LES CONSEILS D’UNE PRO POUR RÉALISER DE SUBLIMES PORTRAITS D’ENFANTS
© Tamara Lackey, D800, AF-S NIKKOR 85mm f/1.4G, 1/250 s, f/2.8, 160 ISO, Exposition manuelle, Mesure matricielle. « Alors que la lumière devenait plus chaude en fin de journée, je l’ai amenée à abandonner certaines expressions loufoques, pour faire ressortir son véritable sourire. C’est génial de parvenir à capter un regard authentique, sous une lumière éclatante. Cela vaut la peine d’essayer encore et encore. »
© Tamara Lackey, D4, AF-S NIKKOR 85mm f/1.4G, 1/320 s, f/3.5, 1000 ISO, Exposition manuelle, Mesure matricielle. Difficile de fixer l’objectif et de rester à l’écoute quand on est un garçon timide de quatre ans. « J’ai donc commencé à l’imiter et à reproduire chacun de ses gestes », explique Tamara. « Il a trouvé ça drôle au bout de 4,3 secondes environ. C’est plus qu’il ne m’en fallait. J’ai alors tenu l’appareil photo à bout de bras, chose que je ne fais jamais avec un objectif 85 mm. Mais je pouvais me le permettre, parce que ni lui ni moi ne bougions vraiment. »
© Tamara Lackey, D800, AF-S NIKKOR 85mm f/1.4G, 1/125 s, f/2, 2000 ISO, Exposition manuelle, Mesure matricielle, flash SB-910. « Je me suis assise pour lui montrer cette pose. Ses devaient absolument être en retrait par rapport aux escaliers, parce que le champ était assez serré pour l’objectif 85 mm. S’ils avaient dépassé, ils auraient paru très grands. »

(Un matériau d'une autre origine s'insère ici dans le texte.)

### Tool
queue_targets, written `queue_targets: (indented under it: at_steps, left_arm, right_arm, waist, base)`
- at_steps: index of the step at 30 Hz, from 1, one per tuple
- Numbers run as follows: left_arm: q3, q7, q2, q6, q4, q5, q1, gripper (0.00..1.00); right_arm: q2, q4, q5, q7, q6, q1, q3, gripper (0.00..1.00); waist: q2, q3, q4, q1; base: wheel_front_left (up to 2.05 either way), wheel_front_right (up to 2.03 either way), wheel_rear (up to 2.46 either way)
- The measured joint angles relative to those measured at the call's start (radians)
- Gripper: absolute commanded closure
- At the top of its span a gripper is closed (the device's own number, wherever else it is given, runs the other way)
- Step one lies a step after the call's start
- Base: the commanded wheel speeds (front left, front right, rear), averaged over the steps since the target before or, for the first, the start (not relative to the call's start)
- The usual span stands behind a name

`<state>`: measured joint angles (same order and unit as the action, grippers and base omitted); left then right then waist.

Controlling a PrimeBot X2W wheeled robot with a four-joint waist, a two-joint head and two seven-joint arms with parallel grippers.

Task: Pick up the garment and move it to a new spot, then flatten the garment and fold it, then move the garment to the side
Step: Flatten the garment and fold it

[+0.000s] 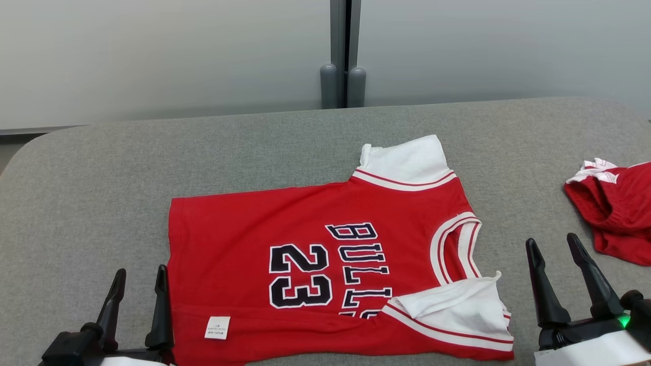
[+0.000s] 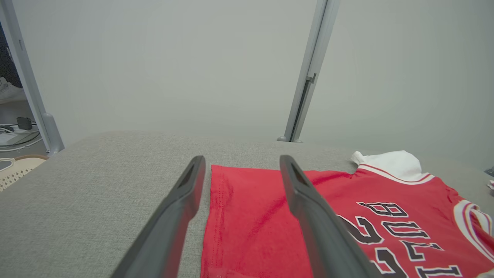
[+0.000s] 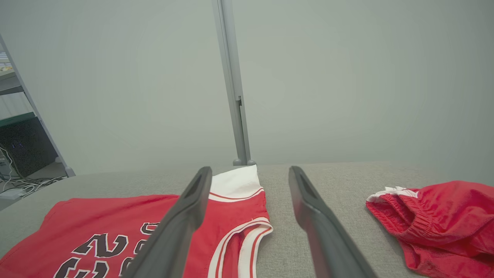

© Tamara Lackey, D800, AF-S NIKKOR 85mm f/1.4G, 1/320 s, f/1.8, 100 ISO, Exposition manuelle, Mesure matricielle. « Elle était timide, je pense que cela se ressent avec cette pose. Je lui ai demandé de balancer ses pieds et de placer son épaule en arrière, en formant un S avec son corps. C’est ce qui a fait toute la différence. »
Avant d’étudier le lieu de la prise de vue et la lumière, de sortir l’appareil photo et de choisir un objectif, il est judicieux d’user de stratégie et de psychologie. Ces fondamentaux sont indispensables pour sublimer les photos de vos enfants, petits-enfants, neveux ou nièces.
Voici l’une des leçons que nous a apprises Tamara Lackey. Sa maîtrise des portraits et de la photo lifestyle démontre ses compétences techniques, certes, mais également un contrôle assuré des stratégies requises pour parvenir à de tels résultats. Tamara parvient à réaliser des clichés mémorables d’enfants en saisissant une ambiance, un instant, une expression.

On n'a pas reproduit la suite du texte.